SILVI . C’ è una soluzione per accompagnare a scuola la ragazza disabile di Silvi. La studentessa, di origini senegalesi, potrà finalmente conoscere di persona i compagni del liceo Illuminati di Atri. Ad assicurarlo è l’assessore al sociale e vicesindaco Fabrizio Valloscura che replica alle contestazioni mosse dalla dirigente scolastica Daniela Magno. Secondo quest’ultima, infatti, la 17enne iscritta regolarmente alla seconda dell’indirizzo “Scienze Umane” dell’istituto scolastico atriano, a causa della mancanza di un idoneo servizio di trasporto dal comune di residenza non avrebbe potuto seguire le lezioni e quindi gli sarebbe stato negato il diritto allo studio.

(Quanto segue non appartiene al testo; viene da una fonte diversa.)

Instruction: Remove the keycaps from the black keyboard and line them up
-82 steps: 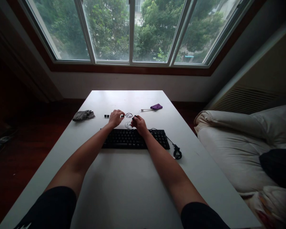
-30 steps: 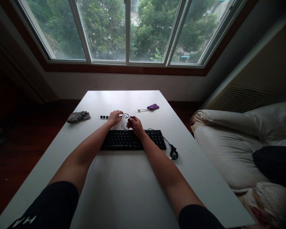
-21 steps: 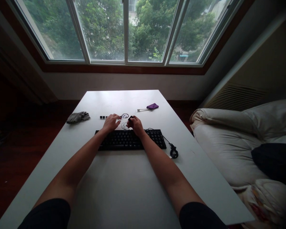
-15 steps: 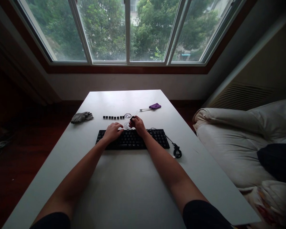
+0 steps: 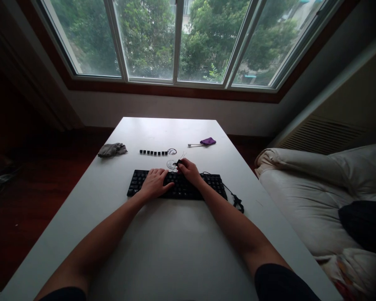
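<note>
Black oblong keyboard beneath hands

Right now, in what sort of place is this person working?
Probably a living room at home: what looks like a sofa stands right of the table, and a window faces trees.
</note>
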Available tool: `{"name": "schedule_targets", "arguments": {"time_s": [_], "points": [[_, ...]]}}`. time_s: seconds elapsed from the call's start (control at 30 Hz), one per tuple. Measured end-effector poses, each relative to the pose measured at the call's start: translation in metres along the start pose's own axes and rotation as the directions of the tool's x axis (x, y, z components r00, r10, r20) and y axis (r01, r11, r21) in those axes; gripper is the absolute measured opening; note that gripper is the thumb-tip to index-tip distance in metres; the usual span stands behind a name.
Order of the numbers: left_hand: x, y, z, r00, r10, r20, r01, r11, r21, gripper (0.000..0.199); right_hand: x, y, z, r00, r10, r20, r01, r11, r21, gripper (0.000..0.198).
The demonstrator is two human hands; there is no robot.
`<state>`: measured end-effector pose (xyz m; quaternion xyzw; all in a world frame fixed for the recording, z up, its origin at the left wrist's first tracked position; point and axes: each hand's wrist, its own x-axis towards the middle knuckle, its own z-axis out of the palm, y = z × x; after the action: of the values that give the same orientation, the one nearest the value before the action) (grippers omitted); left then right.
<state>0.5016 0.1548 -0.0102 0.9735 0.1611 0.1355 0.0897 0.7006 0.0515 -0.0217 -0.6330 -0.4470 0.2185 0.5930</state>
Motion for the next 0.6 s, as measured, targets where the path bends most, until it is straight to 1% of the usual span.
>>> {"name": "schedule_targets", "arguments": {"time_s": [0.17,0.23,0.4,0.5,0.6], "points": [[0.001,0.002,0.0,1.0,0.012,-0.007,-0.012,1.0,0.017,0.06,-0.005,-0.007,-0.002,0.997,-0.072,-0.022,0.066,0.98,-0.187,0.024],[0.001,0.003,-0.001,1.0,0.023,-0.015,-0.022,1.0,0.019,0.06,-0.004,-0.008,0.001,0.995,-0.095,-0.016,0.09,0.971,-0.223,0.024],[0.0,0.006,-0.001,0.999,0.025,-0.025,-0.025,1.0,0.019,0.058,0.002,-0.006,0.001,0.997,-0.076,-0.001,0.074,0.97,-0.23,0.021],[0.0,0.007,-0.002,1.0,0.019,-0.021,-0.019,1.0,0.012,0.056,0.007,-0.007,-0.002,0.998,-0.042,0.051,0.053,0.967,-0.248,0.017],[0.001,0.008,-0.003,1.0,0.016,-0.019,-0.016,1.0,0.011,0.055,0.014,-0.007,-0.005,0.993,-0.002,0.118,0.028,0.976,-0.218,0.015]]}}
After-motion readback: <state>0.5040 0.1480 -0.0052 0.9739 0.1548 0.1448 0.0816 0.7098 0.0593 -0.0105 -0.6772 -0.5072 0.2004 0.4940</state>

«Per quanto attiene la domanda di trasporto scolastico, il mio ufficio l’ha esaminata e l’ha valutata positivamente procedendo, come prevede la legge regionale 78/78, alla concessione di un contributo straordinario», tiene a precisare Valloscura, «c’è anche da dire che, purtroppo, le condizioni di salute della studentessa sono piuttosto gravi e richiedono continui controlli e ricoveri, tanto che abbiamo attivato una procedura con il distretto Asl di Atri per agevolare la madre nella scelta del mezzo. Il servizio sociale del Comune di Silvi, a differenza di quanto è stato impropriamente descritto , è valutato come uno tra i meglio attrezzati sotto il profilo professionale e umano». Il vice sindaco evidenzia inoltre che «la famiglia della giovane senegalese disabile è già da tempo in carico ai servizi sociali, è stata e continua a essere assistita nel pieno rispetto dei suoi diritti. La mamma, contrariamente a quanto sostenuto dalla dirigente scolastica Magno, capisce e parla bene la nostra lingua, sicché il nostro personale ha potuto assistere la famiglia, come fa regolarmente con tutti, anche sotto il profilo strettamente burocratico per la redazione e la presentazione delle varie richieste». Magno aveva riferito, in merito al caso, di non aver potuto neanche designare l’insegnante di sostegno per la 17enne proprio a causa della sua mancata presenza in classe.